Joanna Moncrieff, Kıdemli Klinik Öğretim Görevlisi, Eleştirel ve Sosyal Psikiyatri, UCL ve Mark Horowitz, Psikiyatri Klinik Araştırma Görevlisi, UCL

Bu makale şu adresten yeniden yayınlandı: Konuşma Creative Commons lisansı altında. Okumak Orijinal makale.

İlgili Kitaplar:

Beden Skoru Tutar: Travmanın İyileşmesinde Beyin Zihin ve Beden

ile Bessel van der Kolk

Bu kitap, travma ile fiziksel ve zihinsel sağlık arasındaki bağlantıları araştırıyor, iyileşme ve iyileşme için içgörüler ve stratejiler sunuyor.

Daha fazla bilgi veya sipariş için tıklayın

Nefes: Kayıp Bir Sanatın Yeni Bilimi

James Nestor tarafından

Bu kitap, nefes alma bilimini ve pratiğini araştırıyor, fiziksel ve zihinsel sağlığı iyileştirmek için içgörüler ve teknikler sunuyor.

Daha fazla bilgi veya sipariş için tıklayın

Bitki Paradoksu: Hastalığa ve Kilo Almaya Neden Olan "Sağlıklı" Besinlerdeki Gizli Tehlikeler

Steven R. Gundry tarafından

Bu kitap diyet, sağlık ve hastalık arasındaki bağlantıları araştırıyor ve genel sağlık ve sıhhati iyileştirmek için içgörüler ve stratejiler sunuyor.
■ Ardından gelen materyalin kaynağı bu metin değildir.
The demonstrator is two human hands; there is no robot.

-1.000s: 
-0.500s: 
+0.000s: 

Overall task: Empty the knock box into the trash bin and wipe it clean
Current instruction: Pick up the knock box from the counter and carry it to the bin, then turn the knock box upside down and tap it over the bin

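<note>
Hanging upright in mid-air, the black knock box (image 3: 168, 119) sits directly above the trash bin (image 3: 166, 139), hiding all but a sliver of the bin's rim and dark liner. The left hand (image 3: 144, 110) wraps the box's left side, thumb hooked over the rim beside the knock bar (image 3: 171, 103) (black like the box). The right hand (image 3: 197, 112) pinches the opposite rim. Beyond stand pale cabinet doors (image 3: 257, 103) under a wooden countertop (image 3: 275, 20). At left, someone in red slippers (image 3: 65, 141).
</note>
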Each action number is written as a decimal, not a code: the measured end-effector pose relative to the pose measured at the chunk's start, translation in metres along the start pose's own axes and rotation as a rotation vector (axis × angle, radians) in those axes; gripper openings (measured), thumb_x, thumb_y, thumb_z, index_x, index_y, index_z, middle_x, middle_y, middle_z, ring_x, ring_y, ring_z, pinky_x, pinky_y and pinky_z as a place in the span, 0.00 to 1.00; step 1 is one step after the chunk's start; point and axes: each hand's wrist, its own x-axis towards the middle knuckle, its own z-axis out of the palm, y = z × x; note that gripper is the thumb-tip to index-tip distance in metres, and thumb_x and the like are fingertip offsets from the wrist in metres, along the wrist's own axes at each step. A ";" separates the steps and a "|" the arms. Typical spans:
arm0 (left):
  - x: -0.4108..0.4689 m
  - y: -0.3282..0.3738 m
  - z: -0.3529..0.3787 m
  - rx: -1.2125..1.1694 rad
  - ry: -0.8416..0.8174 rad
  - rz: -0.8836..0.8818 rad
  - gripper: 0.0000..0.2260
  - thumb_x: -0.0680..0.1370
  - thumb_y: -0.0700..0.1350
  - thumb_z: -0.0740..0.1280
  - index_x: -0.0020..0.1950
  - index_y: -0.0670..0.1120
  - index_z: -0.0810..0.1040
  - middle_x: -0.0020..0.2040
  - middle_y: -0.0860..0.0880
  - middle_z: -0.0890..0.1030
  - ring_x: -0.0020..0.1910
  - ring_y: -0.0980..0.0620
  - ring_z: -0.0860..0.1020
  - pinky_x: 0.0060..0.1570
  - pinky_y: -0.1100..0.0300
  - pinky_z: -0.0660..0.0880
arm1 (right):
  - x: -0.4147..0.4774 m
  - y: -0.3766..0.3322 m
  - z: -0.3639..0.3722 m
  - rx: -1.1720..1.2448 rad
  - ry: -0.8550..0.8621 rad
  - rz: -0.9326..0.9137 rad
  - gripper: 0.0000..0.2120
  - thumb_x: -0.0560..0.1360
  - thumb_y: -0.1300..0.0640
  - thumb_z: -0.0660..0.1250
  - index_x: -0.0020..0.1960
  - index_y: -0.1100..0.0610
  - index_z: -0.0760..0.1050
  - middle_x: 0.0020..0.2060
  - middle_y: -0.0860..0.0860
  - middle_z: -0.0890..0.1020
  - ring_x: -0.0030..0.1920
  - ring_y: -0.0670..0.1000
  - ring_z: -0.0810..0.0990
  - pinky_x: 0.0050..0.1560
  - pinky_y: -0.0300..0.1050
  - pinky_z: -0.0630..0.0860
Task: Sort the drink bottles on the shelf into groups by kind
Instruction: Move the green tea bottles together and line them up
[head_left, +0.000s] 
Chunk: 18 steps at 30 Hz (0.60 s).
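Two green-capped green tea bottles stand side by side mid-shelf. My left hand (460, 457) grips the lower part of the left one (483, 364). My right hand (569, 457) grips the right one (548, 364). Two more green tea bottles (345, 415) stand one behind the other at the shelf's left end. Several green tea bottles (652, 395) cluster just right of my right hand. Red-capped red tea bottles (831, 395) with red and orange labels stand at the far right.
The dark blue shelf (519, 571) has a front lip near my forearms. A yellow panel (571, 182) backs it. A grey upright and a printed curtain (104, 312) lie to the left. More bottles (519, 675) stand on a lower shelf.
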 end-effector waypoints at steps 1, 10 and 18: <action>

Daha fazla bilgi veya sipariş için tıklayın

Bağışıklık Kodu: Gerçek Sağlık ve Radikal Yaşlanma Karşıtı için Yeni Paradigma

kaydeden Joel Greene

Bu kitap, epigenetik ilkelerinden yararlanarak ve sağlık ve yaşlanmayı optimize etmek için içgörüler ve stratejiler sunarak sağlık ve bağışıklığa yeni bir bakış açısı sunuyor.

Daha fazla bilgi veya sipariş için tıklayın

Eksiksiz Oruç Rehberi: Aralıklı, Alternatif Gün ve Uzun Süreli Oruçla Vücudunuzu İyileştirin

Jason Fung ve Jimmy Moore tarafından

Bu kitap, genel sağlık ve sıhhati iyileştirmek için içgörüler ve stratejiler sunarak oruç bilimini ve uygulamasını araştırıyor.